Vol. 4


On Books


What's This? FCC to the Rescue

For Angry Comcast Subscribers
Help Could Be On the Way


                                     By Edward Shanahan
For the past several weeks, every time I clicked on one of my preferred cable channels, there was nothing but wavy gray lines. Technical problems, I assumed. But it continued. Channel 45 seemed to be kaput.


I enjoy Channel 45, C-SPAN 2 a good deal. It carries countless programs about books and writers, forums about politics and the media, live government hearings, perspectives on U.S, culture, past and present. It adds substance and depth to a medium totally lacking same.


Because the programming is provided by the cable industry there are no commercials. Wow, imagine that. Can’t say enough good things about C-SPAN and C-SPAN2.

But the cable industry giveth and the cable industry taketh away.


I finally called up Comcast, the very top dog among cable companies and the
recipient of a check from me every month for $102.64 for “standard” cable service and our Internet connection.


What the hell happened to Channel 45, I asked in a somewhat more diplomatic way.


The “customer help” person, who apparently responds to questions from Comcast’s monopoly subscribers throughout the Northeast, said C-SPAN 2 was removed from the “standard” service some weeks ago to provide “more band width” for High Definition cable. I had no idea what she was talking about.


Why was I not told I was losing my favorite channel? I was, she said, probably in a notice stuffed in a bill I received at the same time the channel was stripped from my service.


Will my bill be reduced because I’ve lost this fine channel?


No, but I can get a digital box to supplement my “standard” service and C-SPAN 2 then will be available along with lots of other goodies, including adult channels.


It will cost an extra $3.99 a month, I was told. How come I don’t get a reduction of $3.99 a month in return for loss of service? Can’t answer that, she said.


Why did I lose C-SPAN2 rather than give up any one of the remaining lineup of garbage channels, like Spike TV, Sci-Fi Channel, Animal Planet, TV Land, Travel Channel, the Golf Channel, HSN (as in Home Shopping Network), QVC, TV Guide Channel , CMT, MTV, VH-1, Great American Country, E!Entertainment, Cartoon Network, GSN/Leased Access, and so on and so forth? No surprise. C-SPAN 2 generates no revenue, just goodwill and what is that worth to Goliath?

And as a mere customer/subscriber I can’t choose. It’s take it or leave it.
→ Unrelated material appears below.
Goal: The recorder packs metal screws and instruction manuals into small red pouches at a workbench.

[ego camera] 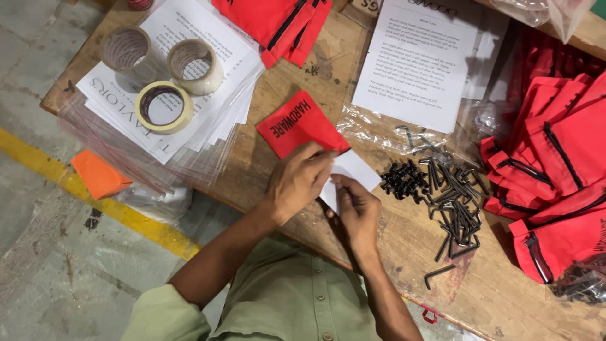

This brings us to a somewhat surprisingly oisutuve move afoot by the former enemy of media consumers – the Federal Communications Commission – to rein in cable companies, which have grown richer, more bloated and even more arrogant in the wake of deregulation of the cable industry by Congress in 1996.


A recent article in the New York Times reported that even the Republican chairman of the FCC, Kevin Martin, is concerned about the consolidation of the cable industry, the steep increase in cable fees since deregulation, and the need for consumers to have more control over which programs they are buying.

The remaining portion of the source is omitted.